Set down, word for word, each line from the top of the data through the line that has "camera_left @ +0"; omit every picture.

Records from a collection
[Start of section]

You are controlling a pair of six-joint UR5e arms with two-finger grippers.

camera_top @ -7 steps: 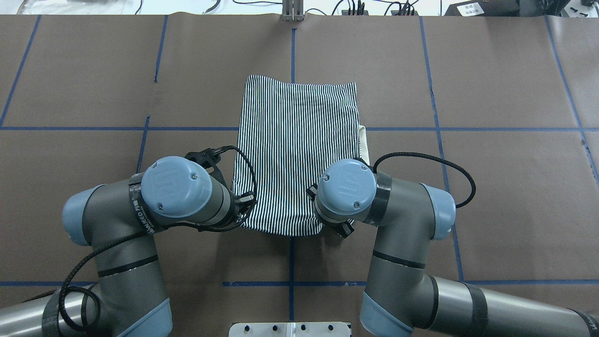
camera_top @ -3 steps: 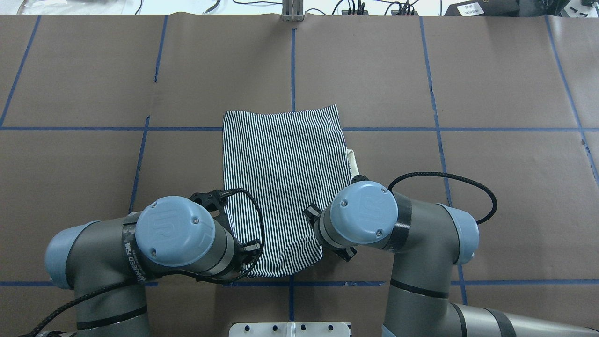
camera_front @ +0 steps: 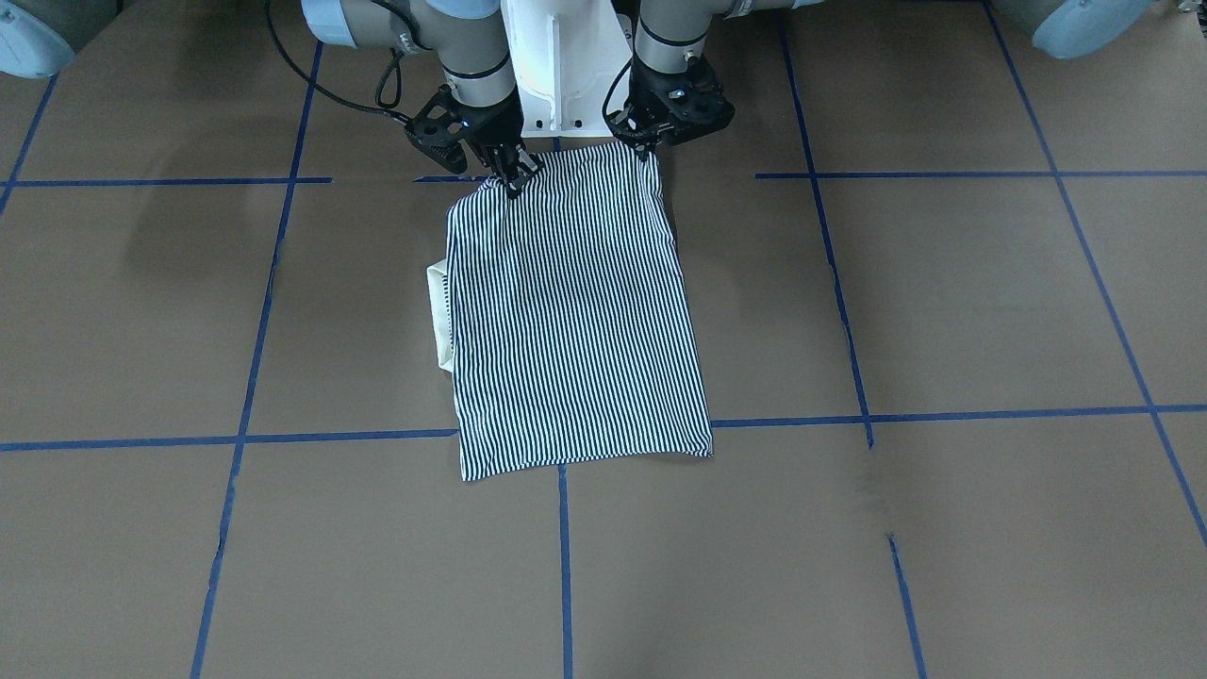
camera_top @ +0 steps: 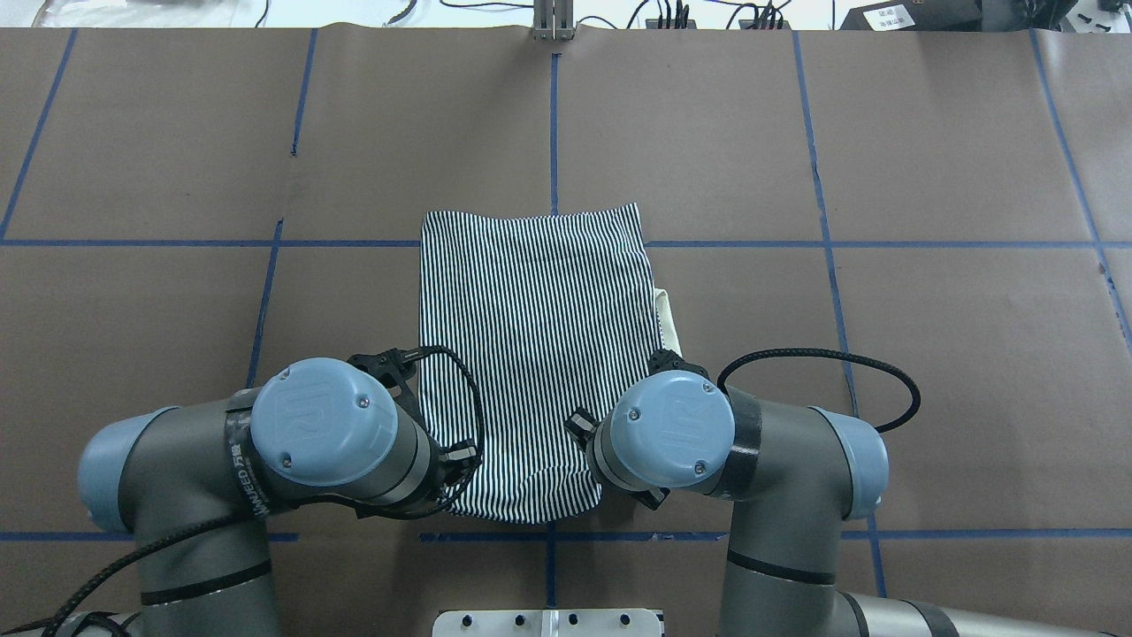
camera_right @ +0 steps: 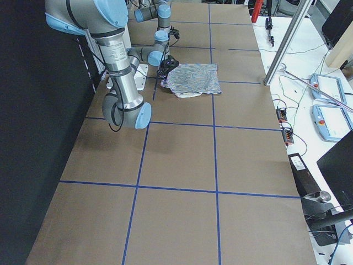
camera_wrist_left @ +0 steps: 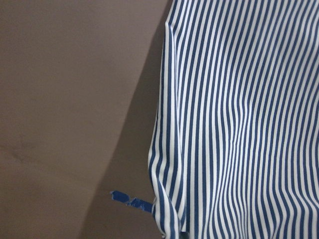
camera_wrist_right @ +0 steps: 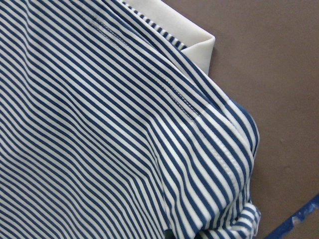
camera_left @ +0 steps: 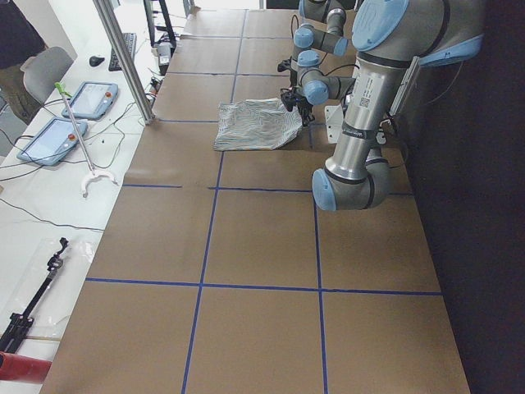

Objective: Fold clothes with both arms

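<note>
- While the left claw point(camera_front: 649, 149) and right claw point(camera_front: 514, 177) are each clamping a near corner of the polo shirt point(camera_front: 575, 311), neither is reaching farther.
- Beyond them, it is lying flat on the tabletop point(camera_front: 943, 283), long axis pointing straight away.

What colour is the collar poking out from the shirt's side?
Plain cream; the collar shows best in the right wrist view.

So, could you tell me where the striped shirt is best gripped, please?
By its two corners nearest the robot, from above: the polo shirt lies as a flat rectangle, and the left gripper and right gripper pinch exactly there.
</note>
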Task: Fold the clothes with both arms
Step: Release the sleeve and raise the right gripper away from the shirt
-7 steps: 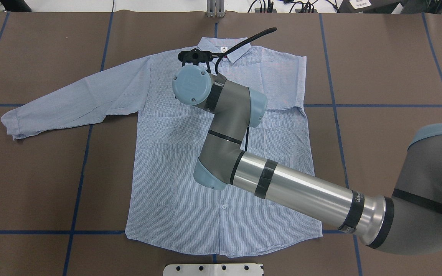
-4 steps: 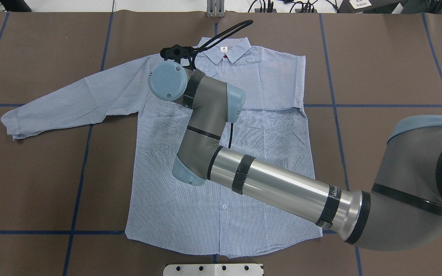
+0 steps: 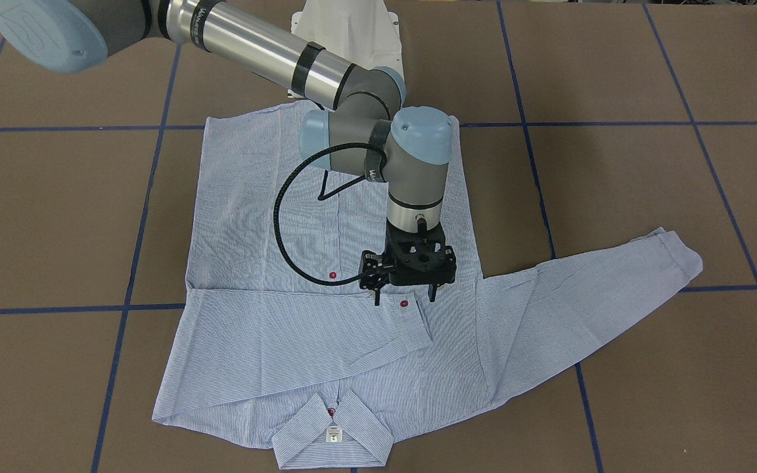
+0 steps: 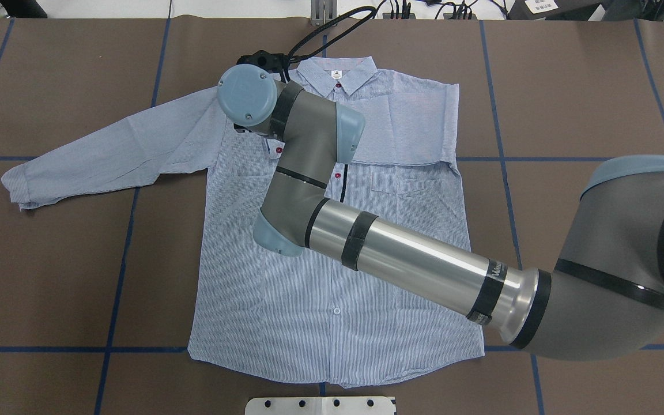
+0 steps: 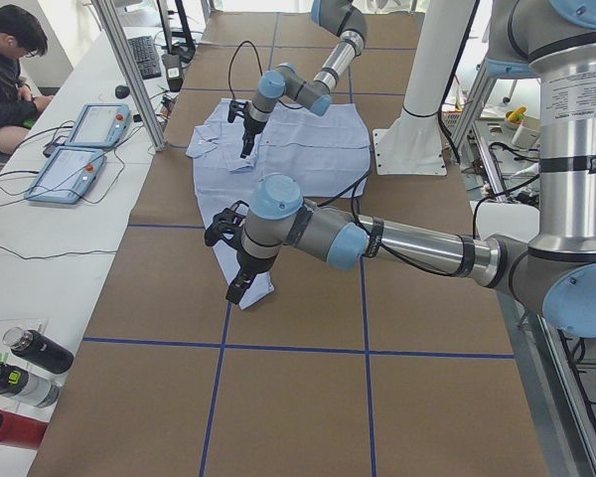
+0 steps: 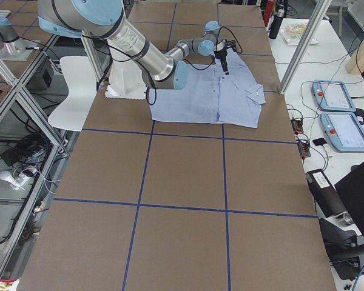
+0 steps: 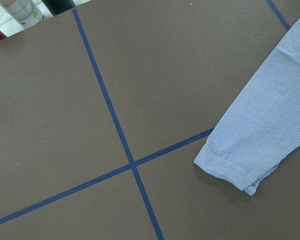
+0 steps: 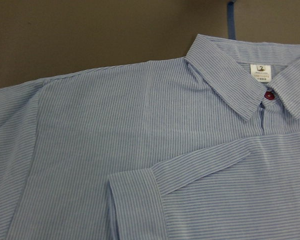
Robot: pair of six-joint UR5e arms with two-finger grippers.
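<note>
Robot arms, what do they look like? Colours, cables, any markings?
Both the right arm and left arm are shiny silver tubes with grey joints, round light blue caps and black bands. The right gripper is black with two thin fingers; a black cable loops to it. White lettering marks one band, unreadable.

Shirt (image 4: 234, 300) partly behind right arm (image 4: 412, 271)
</note>
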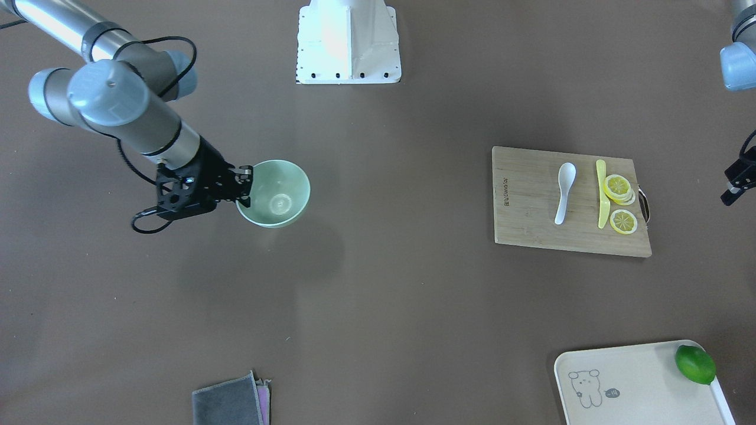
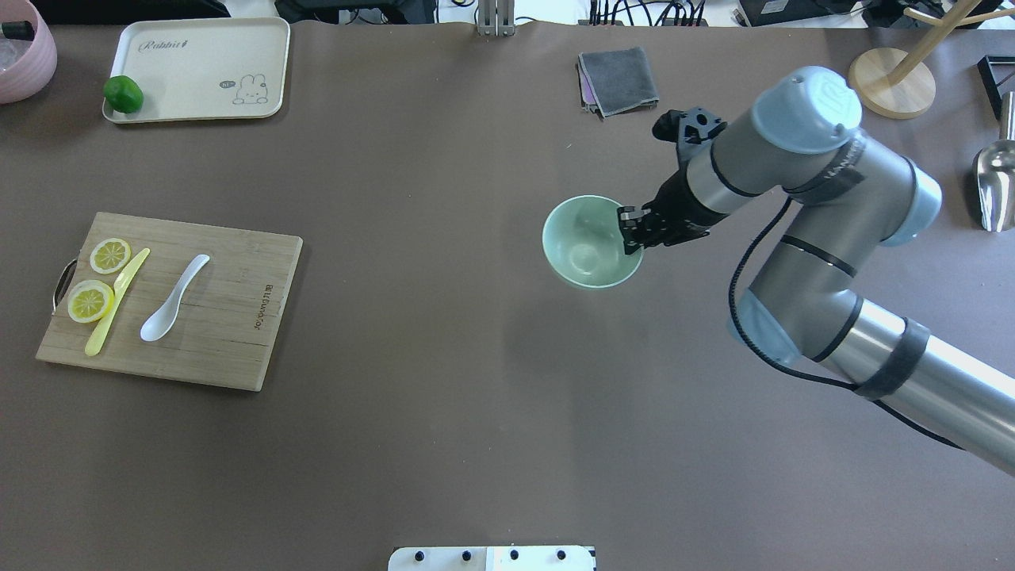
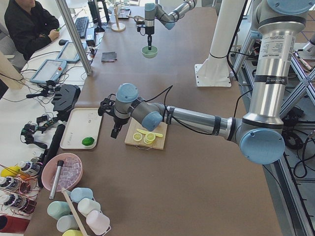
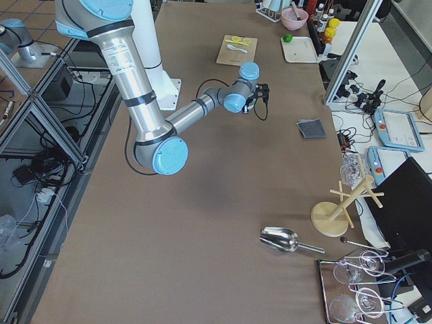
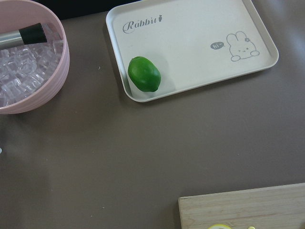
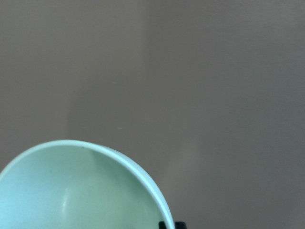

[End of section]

## THE COMPLETED TASK
You are controlling a pair of six-joint UR5e arms with two-finger grippers.

camera_top @ -7 steps: 
camera_top @ -3 steps: 
camera_front @ +0 steps: 
camera_top @ +0 steps: 
camera_right @ +0 steps: 
camera_wrist_left @ +0 steps: 
camera_wrist_right @ +0 steps: 
camera_left @ +0 steps: 

Nothing else is needed to finish the exercise.